Please reproduce each line of the data below exactly as shown.
*** Opening of RECORDED DATA ***
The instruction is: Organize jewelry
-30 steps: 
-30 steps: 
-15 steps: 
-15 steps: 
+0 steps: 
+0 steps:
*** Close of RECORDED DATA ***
COMPLETED EXERCISE:
The instruction is: Organize jewelry
-30 steps: 
-30 steps: 
-15 steps: 
-15 steps: 
+0 steps: 
+0 steps:

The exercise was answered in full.